Para Castro, a norma amplia o leque de ferramentas de segurança disponíveis às mulheres no estado.
“Estamos reforçando o compromisso do Governo do Estado com a segurança e proteção das mulheres fluminenses. Parabenizo a Alerj pela sensibilidade e pela atenção com o tema”, declarou o governador.
Autora do projeto, a deputada Sarah Poncio destacou o caráter prático e emergencial do equipamento.
“O spray garante à mulher uma possibilidade real de reação quando ela está sozinha e vulnerável. Cada segundo importa em uma situação de risco”, afirmou.
Como funcionará o acesso ao spray
A lei estabelece que a venda será permitida apenas para maiores de 18 anos, mediante apresentação de documento oficial com foto. A comercialização ocorrerá exclusivamente em farmácias, limitado a duas unidades por pessoa por mês. Não será exigida receita médica.
O direito de portar e utilizar o spray também é estendido a jovens acima de 16 anos, desde que haja autorização expressa dos responsáveis legais.

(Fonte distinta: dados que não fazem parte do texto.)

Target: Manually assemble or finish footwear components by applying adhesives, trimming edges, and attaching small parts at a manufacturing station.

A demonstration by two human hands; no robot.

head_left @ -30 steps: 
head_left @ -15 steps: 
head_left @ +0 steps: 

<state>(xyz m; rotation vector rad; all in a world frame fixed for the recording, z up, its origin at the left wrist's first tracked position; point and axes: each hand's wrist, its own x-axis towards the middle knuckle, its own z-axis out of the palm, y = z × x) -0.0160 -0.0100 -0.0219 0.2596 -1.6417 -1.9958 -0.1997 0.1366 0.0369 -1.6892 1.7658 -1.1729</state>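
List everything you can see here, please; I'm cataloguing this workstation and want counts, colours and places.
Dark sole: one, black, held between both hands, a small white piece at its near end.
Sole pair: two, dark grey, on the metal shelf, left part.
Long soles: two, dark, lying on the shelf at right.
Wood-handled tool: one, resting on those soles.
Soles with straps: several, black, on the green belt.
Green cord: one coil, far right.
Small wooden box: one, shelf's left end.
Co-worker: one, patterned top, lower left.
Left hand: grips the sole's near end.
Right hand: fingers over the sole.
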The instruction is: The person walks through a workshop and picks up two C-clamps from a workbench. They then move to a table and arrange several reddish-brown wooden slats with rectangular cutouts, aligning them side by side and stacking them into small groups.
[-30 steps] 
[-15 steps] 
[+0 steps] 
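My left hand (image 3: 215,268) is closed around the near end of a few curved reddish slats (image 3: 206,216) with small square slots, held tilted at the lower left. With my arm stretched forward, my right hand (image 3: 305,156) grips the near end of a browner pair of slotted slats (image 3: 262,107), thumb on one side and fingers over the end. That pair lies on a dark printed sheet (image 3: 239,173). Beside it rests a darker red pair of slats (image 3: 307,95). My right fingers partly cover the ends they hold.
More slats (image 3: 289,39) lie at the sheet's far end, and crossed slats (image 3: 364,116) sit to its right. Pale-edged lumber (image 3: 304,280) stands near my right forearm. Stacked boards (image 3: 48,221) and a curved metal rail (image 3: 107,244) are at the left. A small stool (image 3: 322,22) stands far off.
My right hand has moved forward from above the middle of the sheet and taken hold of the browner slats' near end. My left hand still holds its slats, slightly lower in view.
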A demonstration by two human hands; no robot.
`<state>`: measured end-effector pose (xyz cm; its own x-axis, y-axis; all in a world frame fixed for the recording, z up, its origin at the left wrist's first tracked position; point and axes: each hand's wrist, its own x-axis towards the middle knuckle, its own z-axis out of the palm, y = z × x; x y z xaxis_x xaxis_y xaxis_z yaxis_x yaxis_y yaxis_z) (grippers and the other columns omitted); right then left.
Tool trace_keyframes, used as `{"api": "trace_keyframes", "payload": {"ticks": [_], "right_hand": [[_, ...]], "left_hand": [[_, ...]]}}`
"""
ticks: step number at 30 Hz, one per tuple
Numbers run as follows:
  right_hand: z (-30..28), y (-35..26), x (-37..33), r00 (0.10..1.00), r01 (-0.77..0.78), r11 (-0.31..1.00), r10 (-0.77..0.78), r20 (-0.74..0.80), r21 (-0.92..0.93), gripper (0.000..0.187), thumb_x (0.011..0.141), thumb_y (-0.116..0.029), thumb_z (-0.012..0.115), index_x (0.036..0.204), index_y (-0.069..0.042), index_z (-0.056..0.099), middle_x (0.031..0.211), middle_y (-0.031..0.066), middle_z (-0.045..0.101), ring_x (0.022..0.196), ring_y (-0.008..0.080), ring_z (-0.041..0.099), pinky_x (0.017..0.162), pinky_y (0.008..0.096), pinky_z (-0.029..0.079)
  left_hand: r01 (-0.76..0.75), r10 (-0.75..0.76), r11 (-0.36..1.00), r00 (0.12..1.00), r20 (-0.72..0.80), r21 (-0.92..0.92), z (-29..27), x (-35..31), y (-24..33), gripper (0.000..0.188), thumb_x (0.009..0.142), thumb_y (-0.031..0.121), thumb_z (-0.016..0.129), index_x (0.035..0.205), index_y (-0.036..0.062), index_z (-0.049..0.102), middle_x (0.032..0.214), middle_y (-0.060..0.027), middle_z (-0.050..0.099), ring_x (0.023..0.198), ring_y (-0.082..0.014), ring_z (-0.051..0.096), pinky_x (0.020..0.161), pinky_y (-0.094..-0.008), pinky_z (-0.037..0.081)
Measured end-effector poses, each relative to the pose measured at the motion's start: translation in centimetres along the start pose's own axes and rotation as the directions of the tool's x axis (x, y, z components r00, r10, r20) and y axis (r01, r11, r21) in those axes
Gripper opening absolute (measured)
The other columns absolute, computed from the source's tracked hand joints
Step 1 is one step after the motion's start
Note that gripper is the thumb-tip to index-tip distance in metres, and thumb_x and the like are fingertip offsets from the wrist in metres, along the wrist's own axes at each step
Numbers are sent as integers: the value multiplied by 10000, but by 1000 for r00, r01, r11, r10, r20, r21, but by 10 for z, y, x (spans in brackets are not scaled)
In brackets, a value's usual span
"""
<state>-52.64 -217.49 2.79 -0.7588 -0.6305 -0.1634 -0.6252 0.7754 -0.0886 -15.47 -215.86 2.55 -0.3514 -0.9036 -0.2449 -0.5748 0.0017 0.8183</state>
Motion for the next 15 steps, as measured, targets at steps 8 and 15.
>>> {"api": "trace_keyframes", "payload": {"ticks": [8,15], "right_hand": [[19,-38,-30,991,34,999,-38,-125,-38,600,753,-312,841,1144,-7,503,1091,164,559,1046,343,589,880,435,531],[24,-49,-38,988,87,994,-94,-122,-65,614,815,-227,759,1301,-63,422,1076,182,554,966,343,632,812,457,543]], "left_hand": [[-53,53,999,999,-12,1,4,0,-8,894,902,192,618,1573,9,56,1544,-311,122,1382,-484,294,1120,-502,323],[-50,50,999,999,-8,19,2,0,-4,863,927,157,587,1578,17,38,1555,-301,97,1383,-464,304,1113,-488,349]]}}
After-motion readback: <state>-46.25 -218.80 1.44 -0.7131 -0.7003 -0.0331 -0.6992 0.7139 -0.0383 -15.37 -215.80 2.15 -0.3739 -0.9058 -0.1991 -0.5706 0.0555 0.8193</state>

Assinam a coautoria do texto os deputados Rodrigo Amorim, Tia Ju, Guilherme Delaroli, Dionísio Lins e Marcelo Dino.
Distribuição gratuita para mulheres com medida protetiva
O Estado poderá fornecer o spray gratuitamente a mulheres vítimas de violência doméstica que possuam medida protetiva em vigor. Os custos do fornecimento, entretanto, deverão ser ressarcidos pelo agressor durante o período de validade da medida.
Regulamentação e limites
A nova legislação determina que o spray destinado ao público geral deve vir acondicionado em recipientes de até 70 gramas. Já embalagens acima de 50 ml contendo extratos vegetais, gás de pimenta ou gás OC são classificadas como de uso restrito às Forças Armadas, às polícias, guardas municipais e órgãos de segurança institucional.
A iniciativa reforça a política estadual de combate à violência contra a mulher, oferecendo um recurso de defesa pessoal e ampliando a autonomia das vítimas em situações emergenciais.